New York: Doubleday, 2012.
ISBN 978-0-345-53057-8.
-
Malcolm Bannister was living the life of a retail lawyer in a
Virginia town, doing real estate transactions, wills, and
the other routine work which occupies a three partner firm,
paying the bills but never striking it rich. A law school
classmate contacts him and lets him know there's a potentially
large commission available for negotiating the purchase of a hunting
lodge in rural Virginia for an anonymous client. Bannister doesn't
like the smell of the transaction, especially after a number of odd
twists and turns during the negotiation, but bills must be
paid, and this fee will go a long way toward that goal. Without any
warning, during a civic function, costumed goons arrest
him and perp-walk him before previously-arranged state media.
He, based upon his holding funds in escrow for a real estate
transaction, is accused of “money laundering” and indicted
as part of a
RICO
prosecution of a Washington influence peddler.

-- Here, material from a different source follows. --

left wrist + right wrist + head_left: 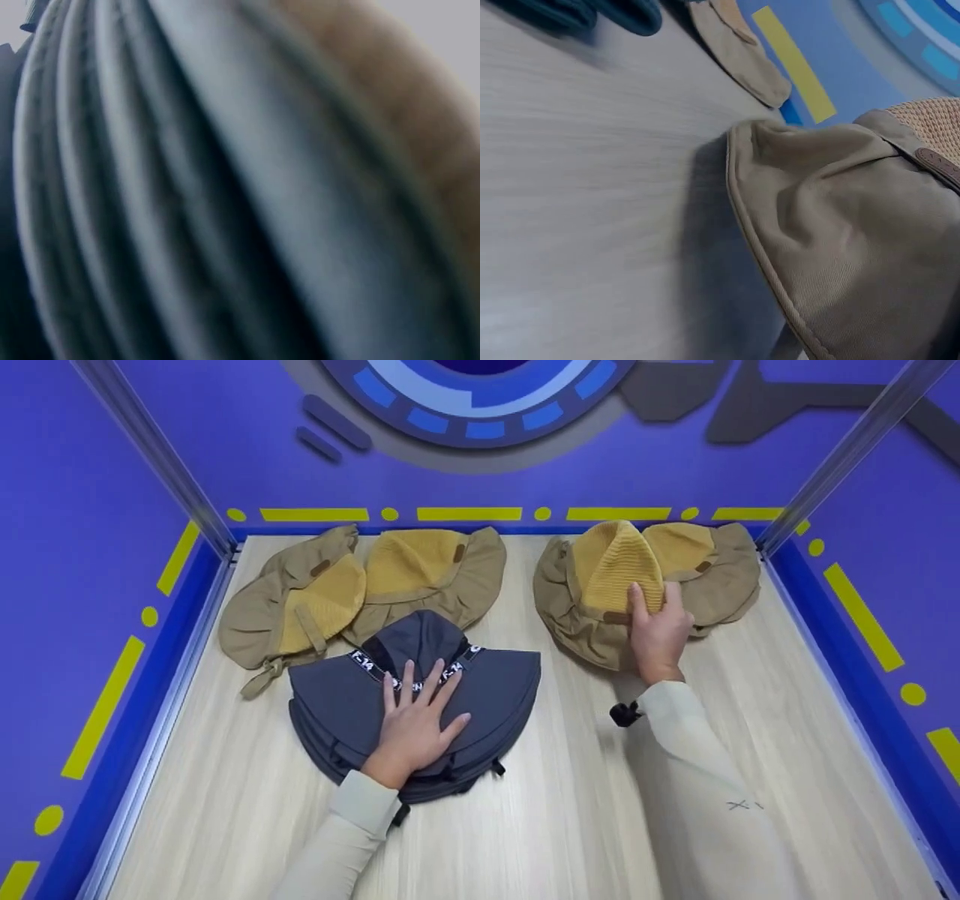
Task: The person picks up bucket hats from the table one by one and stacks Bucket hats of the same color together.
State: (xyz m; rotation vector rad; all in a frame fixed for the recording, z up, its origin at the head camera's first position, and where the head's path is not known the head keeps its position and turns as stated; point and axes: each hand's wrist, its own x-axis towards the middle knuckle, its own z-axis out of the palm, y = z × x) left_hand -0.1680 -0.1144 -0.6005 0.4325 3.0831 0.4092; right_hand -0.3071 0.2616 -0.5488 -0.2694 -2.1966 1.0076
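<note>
My left hand (pixel 417 729) lies with spread fingers on a stack of dark grey wide-brimmed hats (pixel 330 690), over the lettered band of the top one. In the left wrist view, the layered brims (pixel 135 180) fill most of the picture, blurred. My right hand (pixel 661 634) pinches the yellow ribbed crown of a khaki-brimmed hat (pixel 615 562), thumb on the near side. That hat's brim (pixel 832 225) appears close up in the right wrist view, its edge over the table. Another yellow and khaki hat (pixel 731 566) lies directly behind it, partly covered.
Two more yellow and khaki hats, one on the left (pixel 255 615) with a tie strap and one in the middle (pixel 427 562), lie along the back, behind the grey stack. Blue panels (pixel 480 487) enclose the wooden table (pixel 570 810) at the back and sides.
</note>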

Railroaded through
the “justice system” by an ambitious federal prosecutor and
sentenced by a vindictive judge, he finds himself imprisoned for ten
years at a “Club Fed” facility along with
other nonviolent “criminals”.
Five years into his sentence, he has become the librarian and
“jailhouse lawyer” of the prison, filing motions on
behalf of his fellow inmates and, on occasion, seeing injustices
in their convictions reversed. He has lost everything else: his wife
has divorced him and remarried, and his law licence has been
revoked; he has little hope of resuming his career after release.
A jailhouse lawyer hears many things from his “clients”:
some boastful, others bogus, but some revealing secrets which
those holding them think might help to get them out. When a federal judge
is murdered, Bannister knows, from his
contacts in prison, precisely who committed the crime and leverages
his position to obtain his own release, disappearance into witness
protection, and immunity from prosecution for earlier acts. The
FBI, under pressure to solve the case and with no other leads, is
persuaded by what Bannister has to offer and takes him up on the deal.
A jailhouse lawyer, wrongly convicted on a bogus charge by a despotic
regime has a great deal of time to ponder how he has been wronged,
identify those responsible, and
slowly
and surely draw his plans against them.
This is one of the best revenge novels I've read, and it's
particularly appropriate since it takes down the tyrannical regime
which
incarcerates
a larger percentage of its population than any
serious country and shows how a clever individual can always outwit
the bumbling collectivist leviathan as long as he refuses to engage it
on level terrain but always exploits agility against the
saurian brain reaction time of the state.
The only goof I noticed is that on a flight from Puerto Rico to Atlanta,
passengers are required to go through passport control. As this is a
domestic flight from a U.S. territory to the U.S. mainland, no passport
check should be required (although in the age of
Heimatsicherheitsdienst, one
never knows).
I wouldn't call this a libertarian novel, as the author accepts the
coercive structure of the state as a given, but it's a delightful tale
of somebody who has been wronged by that foul criminal enterprise
obtaining pay-back by wit and guile.